* [Problem] Read the lines of the data below and retrieve those with "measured".

Start of Supplied material

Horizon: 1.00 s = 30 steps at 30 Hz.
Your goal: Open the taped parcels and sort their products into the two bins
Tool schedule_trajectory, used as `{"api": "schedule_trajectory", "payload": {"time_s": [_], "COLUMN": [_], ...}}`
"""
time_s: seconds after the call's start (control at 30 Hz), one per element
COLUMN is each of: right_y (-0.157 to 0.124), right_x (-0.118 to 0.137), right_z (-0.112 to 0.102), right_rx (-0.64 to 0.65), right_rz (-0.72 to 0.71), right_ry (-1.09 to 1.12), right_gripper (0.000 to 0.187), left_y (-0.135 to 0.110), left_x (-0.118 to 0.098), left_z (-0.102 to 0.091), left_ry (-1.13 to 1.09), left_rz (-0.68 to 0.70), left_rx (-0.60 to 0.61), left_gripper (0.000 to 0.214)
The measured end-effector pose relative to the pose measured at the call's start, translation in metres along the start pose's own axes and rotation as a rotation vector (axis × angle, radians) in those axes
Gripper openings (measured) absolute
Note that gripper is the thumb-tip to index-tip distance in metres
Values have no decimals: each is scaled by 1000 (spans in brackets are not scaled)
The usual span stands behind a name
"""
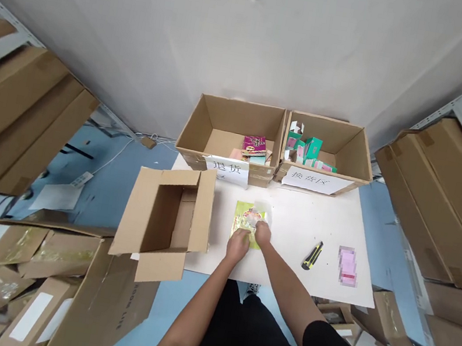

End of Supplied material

* [Response to the task]
The measured end-effector pose relative to the pose measured at the call's start, translation in metres along the start pose's own axes and rotation as a rotation vector (axis × angle, radians) in those axes
Gripper openings (measured) absolute

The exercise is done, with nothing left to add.